Audio Transcript
Andrew in Naples, Florida asks, “Pastor John, do your pro-life convictions change when it comes to situations involving rape, incest, or matters of a mother’s life?” Obviously these are hard questions, and even pro-life politicians stumble here. Do your pro-life views change in these circumstances?
Well, they are hard questions, and by “hard” I don’t necessarily mean hard to answer. I mean hard to live with. And the women here are the ones who bear the greatest weight, because the baby is in her, not in the boyfriend, or the rapist.
And this is why it is so troubling when abortion is justified for equality’s sake, which is what our president says repeatedly. It just galls me that — in front of his daughters — he would say that equal rights for women means that they must have access to abortion, which really means equal rights to have sex outside of marriage without any more consequences than the man has. That is what he means, which is horrific to say, but that is another issue.
The Baby Is Not the Criminal
The question asked is: Suppose a woman is attacked or, say, drunk at a party or something, and now she is pregnant and didn’t want to be pregnant. The baby is going to change everything in her life. The guy was either an ugly brute or a manipulator. So what should she do? My answer, as hard as it may be, is that the baby didn’t do anything wrong. And we are asking that the baby be penalized here as well as the mother if there is an abortion. So I would say no: rape and incest ought not be a warrant for killing the baby. The baby is not the criminal here. The guy needs to be criminalized, not the baby.
And I would add this. It is horrific for a woman to be raped, say, and then to feel the burden of a pregnancy that was totally outside her plan and desire, but I recently read a survey of hundreds of women who had carried a baby to term, babies who had been conceived in that kind of situation — virtually none of the women regretted it, whereas many of the women who got an abortion felt pangs of regret.

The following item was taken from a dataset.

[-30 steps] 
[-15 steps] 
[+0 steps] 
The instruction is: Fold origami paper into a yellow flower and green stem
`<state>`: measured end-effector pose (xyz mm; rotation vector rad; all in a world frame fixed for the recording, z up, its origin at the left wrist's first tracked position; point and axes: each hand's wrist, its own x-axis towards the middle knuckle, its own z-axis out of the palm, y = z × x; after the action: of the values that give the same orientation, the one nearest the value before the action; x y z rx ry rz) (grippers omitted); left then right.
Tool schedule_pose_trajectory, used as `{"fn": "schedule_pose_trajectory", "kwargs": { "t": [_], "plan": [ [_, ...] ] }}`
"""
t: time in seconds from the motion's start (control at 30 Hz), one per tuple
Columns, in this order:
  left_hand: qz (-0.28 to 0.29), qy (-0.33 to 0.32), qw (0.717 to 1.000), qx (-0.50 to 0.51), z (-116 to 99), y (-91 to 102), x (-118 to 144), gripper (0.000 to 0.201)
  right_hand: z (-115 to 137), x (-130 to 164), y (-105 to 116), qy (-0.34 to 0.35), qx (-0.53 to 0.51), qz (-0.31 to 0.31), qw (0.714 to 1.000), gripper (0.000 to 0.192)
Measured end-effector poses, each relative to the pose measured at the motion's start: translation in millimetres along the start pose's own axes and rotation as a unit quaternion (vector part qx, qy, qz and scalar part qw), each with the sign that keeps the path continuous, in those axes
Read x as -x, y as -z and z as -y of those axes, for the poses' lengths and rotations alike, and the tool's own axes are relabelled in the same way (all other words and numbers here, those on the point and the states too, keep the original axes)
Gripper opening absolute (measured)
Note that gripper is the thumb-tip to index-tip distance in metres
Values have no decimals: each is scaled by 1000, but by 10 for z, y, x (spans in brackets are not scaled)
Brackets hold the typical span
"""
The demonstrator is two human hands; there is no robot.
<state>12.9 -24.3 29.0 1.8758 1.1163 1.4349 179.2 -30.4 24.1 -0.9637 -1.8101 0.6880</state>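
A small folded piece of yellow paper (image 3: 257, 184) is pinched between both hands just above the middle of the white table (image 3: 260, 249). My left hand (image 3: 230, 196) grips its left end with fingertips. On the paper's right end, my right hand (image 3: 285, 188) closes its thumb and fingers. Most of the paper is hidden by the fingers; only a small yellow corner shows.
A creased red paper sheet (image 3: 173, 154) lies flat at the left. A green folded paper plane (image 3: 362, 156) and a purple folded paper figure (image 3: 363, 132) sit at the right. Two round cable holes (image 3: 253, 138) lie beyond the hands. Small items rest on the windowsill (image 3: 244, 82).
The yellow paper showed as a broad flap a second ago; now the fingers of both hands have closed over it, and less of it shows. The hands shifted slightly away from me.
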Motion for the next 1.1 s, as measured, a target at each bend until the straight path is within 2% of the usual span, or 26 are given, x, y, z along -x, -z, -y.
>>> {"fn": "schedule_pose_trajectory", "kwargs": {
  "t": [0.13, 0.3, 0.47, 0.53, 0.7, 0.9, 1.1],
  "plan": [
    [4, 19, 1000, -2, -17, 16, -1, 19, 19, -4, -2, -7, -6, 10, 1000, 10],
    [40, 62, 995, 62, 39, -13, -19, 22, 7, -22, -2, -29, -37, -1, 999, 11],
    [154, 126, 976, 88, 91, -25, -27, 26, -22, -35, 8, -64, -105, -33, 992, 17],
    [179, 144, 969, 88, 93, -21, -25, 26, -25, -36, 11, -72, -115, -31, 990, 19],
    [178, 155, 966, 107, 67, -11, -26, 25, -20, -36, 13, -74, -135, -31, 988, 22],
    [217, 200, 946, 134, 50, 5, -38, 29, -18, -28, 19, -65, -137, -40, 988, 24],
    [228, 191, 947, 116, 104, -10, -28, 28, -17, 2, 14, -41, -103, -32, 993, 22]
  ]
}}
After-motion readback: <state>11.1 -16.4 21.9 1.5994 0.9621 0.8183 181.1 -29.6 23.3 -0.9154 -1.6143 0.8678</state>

Here is the reason, I think. When the horror begins to die down of what just happened, and that this baby in her was conceived in that kind of ugly, hostile way, she still says, “It is my baby. It is my baby,” just as if her husband had conceived the baby. Yes, it was conceived by a man whom she didn’t want to have anything to do with, but the baby is hers just like it would be hers if it was conceived by her husband. The woman feels that deep down, and I would just say there are ways forward, whether by caring for the baby herself or giving the baby to a loving family because she is in a situation where she can’t raise it, that would be less damaging to her soul than if the baby were taken.
Jeopardized Health of the Mother
How about in the situation of a mother whose life is in risk because of the pregnancy? What would you say in that case?

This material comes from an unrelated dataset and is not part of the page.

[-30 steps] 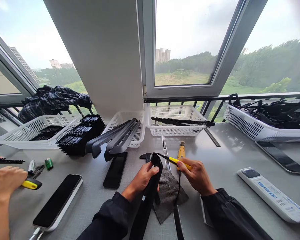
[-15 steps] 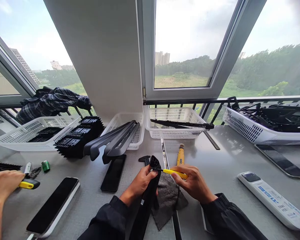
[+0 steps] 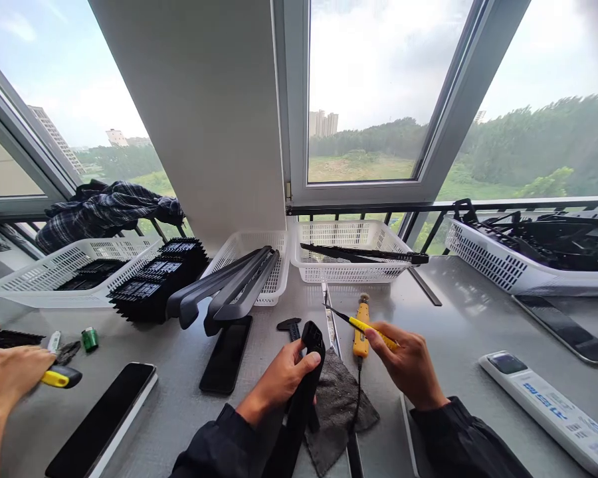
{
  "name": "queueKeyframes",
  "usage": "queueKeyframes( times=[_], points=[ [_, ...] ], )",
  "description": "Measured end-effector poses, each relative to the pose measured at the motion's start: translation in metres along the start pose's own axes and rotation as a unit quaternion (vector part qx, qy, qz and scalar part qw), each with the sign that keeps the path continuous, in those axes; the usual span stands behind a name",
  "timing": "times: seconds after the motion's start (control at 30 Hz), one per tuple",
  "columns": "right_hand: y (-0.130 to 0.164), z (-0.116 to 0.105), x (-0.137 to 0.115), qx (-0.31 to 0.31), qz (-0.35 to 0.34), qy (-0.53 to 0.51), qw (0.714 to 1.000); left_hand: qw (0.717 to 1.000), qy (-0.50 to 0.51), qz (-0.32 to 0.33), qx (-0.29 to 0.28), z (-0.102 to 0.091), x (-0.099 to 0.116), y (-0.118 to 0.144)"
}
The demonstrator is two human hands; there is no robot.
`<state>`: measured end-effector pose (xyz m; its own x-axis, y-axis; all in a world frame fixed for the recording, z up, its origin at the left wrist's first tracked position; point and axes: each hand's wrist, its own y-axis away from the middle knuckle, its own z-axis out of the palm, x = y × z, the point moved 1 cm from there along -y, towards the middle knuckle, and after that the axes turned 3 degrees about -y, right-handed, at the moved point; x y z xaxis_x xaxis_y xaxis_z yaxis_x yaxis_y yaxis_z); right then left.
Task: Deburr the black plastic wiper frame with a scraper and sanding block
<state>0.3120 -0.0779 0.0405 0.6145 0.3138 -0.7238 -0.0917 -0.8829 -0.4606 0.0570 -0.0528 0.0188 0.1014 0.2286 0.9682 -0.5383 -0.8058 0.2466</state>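
My left hand is closed around a long black plastic part, whose hollow end points up and away from me. In my right hand is a slim yellow-handled tool, its thin dark tip pointing left, apart from the plastic part. Beneath lies a dark grey cloth. A yellow rotary tool with a cord rests just beyond my right hand. A black caliper lies behind my left hand, partly hidden, and a metal strip runs away between the hands.
White baskets line the window side; grey curved parts lean on one. A stack of black parts, phones and a white power strip surround me. At left, another person's hand holds a yellow-and-black-handled tool.
My right hand has drawn the yellow-handled tool away from the black part's end, to the right. The part has tilted slightly, and my left thumb now lies across it.
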Motion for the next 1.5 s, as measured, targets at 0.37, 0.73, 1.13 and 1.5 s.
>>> queueKeyframes(
  times=[0.37, 0.73, 1.13, 1.5],
  points=[
    [0.006, 0.019, 0.01, -0.026, 0.091, -0.127, 0.987, 0.992, 0.084, 0.009, 0.09, -0.007, 0.0, -0.009],
    [0.004, 0.04, 0.052, 0.03, 0.071, -0.08, 0.994, 0.978, 0.079, 0.0, 0.191, -0.022, 0.021, -0.002],
    [-0.008, 0.024, 0.062, 0.057, 0.211, -0.02, 0.976, 0.979, 0.072, -0.009, 0.188, -0.017, 0.017, -0.004],
    [-0.011, 0.009, 0.072, 0.043, 0.214, 0.046, 0.975, 0.98, 0.048, 0.001, 0.192, -0.016, 0.012, -0.006]
  ],
)
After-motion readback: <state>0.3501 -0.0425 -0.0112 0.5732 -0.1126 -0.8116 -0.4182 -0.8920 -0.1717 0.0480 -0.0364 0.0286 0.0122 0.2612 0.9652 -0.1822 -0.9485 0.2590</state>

Yes, that is there. There are issues there that are really difficult, and it takes a doctor to be able to point out the nature of some of these risks. For example, there are ectopic pregnancies where the it is not possible for the baby to live because it is growing outside of the womb. The baby is alive now, but the baby cannot grow in that kind of situation, and if you leave it, it could imperil the mother’s life. Now in that kind of situation, with the certain death of the baby taking the mother’s life with the baby, you are forced to ask, what would you do? And I would yield. I would just say, “No. We don’t want to lose two here. Better to lose one than two in that case, to take the baby from the situation where the baby cannot possibly live and could kill the mother while it is dying.”

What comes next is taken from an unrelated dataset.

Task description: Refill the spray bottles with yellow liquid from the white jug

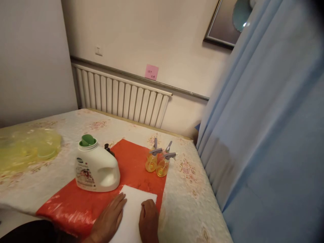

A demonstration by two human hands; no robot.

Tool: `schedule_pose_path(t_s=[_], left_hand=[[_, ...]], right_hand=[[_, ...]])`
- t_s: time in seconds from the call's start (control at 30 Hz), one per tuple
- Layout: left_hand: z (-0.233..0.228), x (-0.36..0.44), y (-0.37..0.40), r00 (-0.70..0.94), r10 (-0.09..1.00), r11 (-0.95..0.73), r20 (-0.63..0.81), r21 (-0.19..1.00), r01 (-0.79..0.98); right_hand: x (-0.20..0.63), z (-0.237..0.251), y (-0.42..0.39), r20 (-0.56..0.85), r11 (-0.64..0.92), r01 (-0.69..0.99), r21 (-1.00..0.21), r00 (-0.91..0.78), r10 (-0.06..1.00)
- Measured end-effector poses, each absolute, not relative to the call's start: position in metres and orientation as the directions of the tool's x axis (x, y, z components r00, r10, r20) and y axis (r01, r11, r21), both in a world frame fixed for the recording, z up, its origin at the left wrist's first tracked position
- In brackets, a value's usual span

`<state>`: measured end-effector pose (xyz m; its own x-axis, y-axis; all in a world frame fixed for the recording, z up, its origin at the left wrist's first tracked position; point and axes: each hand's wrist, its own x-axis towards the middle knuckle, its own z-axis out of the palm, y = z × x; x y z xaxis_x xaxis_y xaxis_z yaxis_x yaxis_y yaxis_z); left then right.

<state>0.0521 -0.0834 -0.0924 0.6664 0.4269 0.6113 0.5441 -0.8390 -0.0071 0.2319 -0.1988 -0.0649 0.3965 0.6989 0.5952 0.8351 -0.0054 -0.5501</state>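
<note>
**White Sheet Being Pressed Flat on Red Mat**

A white sheet (pixel 133 211) is being held down by both hands at the near edge of the surface (pixel 187 202). The left hand (pixel 108 219) is being laid flat and open along the sheet's left side, while the right hand (pixel 149 219) is being rested on its right part with fingers curled under; nothing is being gripped. The sheet is lying on a red mat (pixel 136 165). Just behind it, a white jug (pixel 97 168) with a green cap is being kept upright on the mat. Two small yellow spray bottles (pixel 158 162) are standing together at the mat's far right edge. A yellow plastic bag (pixel 27 146) is lying well apart on the left.
</note>
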Motion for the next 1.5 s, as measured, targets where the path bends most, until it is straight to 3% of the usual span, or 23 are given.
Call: schedule_pose_path(t_s=[0.33, 0.7, 1.13, 1.23, 1.33, 1.5], left_hand=[[-0.089, 0.052, -0.088, 0.638, 0.406, -0.833, 0.654, -0.022, 0.553], [-0.101, 0.057, -0.087, 0.588, 0.511, -0.823, 0.627, 0.157, 0.547], [-0.108, 0.060, -0.080, 0.560, 0.524, -0.833, 0.642, 0.251, 0.493], [-0.081, 0.059, -0.082, 0.590, 0.582, -0.813, 0.560, 0.378, 0.443], [-0.030, 0.061, -0.088, 0.671, 0.655, -0.694, 0.347, 0.628, 0.352], [0.100, 0.059, -0.123, 0.740, 0.568, -0.669, 0.360, 0.726, 0.160]], right_hand=[[0.232, -0.060, -0.200, 0.609, 0.016, 0.829, -0.558, 0.397, 0.686], [0.231, -0.059, -0.200, 0.651, 0.019, 0.850, -0.526, 0.388, 0.652], [0.230, -0.061, -0.197, 0.664, -0.006, 0.868, -0.496, 0.384, 0.641], [0.230, -0.062, -0.197, 0.660, -0.012, 0.873, -0.488, 0.378, 0.649], [0.229, -0.061, -0.197, 0.667, -0.015, 0.880, -0.475, 0.371, 0.646], [0.229, -0.058, -0.197, 0.674, -0.042, 0.889, -0.456, 0.375, 0.637]])
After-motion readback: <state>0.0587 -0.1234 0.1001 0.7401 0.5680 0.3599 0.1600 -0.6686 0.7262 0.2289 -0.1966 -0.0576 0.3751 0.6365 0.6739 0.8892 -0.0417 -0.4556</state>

There are other situations that concern the mother’s health. Say she has cancer or something and the doctor says, “You know, to carry this pregnancy through could imperil your own life.” Many women have said — and I think, rightly — “I will risk it. I don’t want to take my baby’s life because of the possibility that I will lose my life.” And some women have lost their lives in childbirth and many times they haven’t. And so I don’t think it is obvious, then, that every risk a mother is put in warrants the baby’s life being taken.
Wise Risk Is Right
And where that line is between a certain death for mom, for the baby, and all the risks, that is really tough, and I am going to have to lean heavy on the wisdom of Christian doctors to help me discern. Really, “Is this a death sentence for mom, or is it not?”
And this gets down to that whole issue of right and wrong risks. I would rather just leave the principle there that it is a beautiful thing that a mom would risk her life for the sake of her child, but I don’t think a sure death sentence would be required for mom.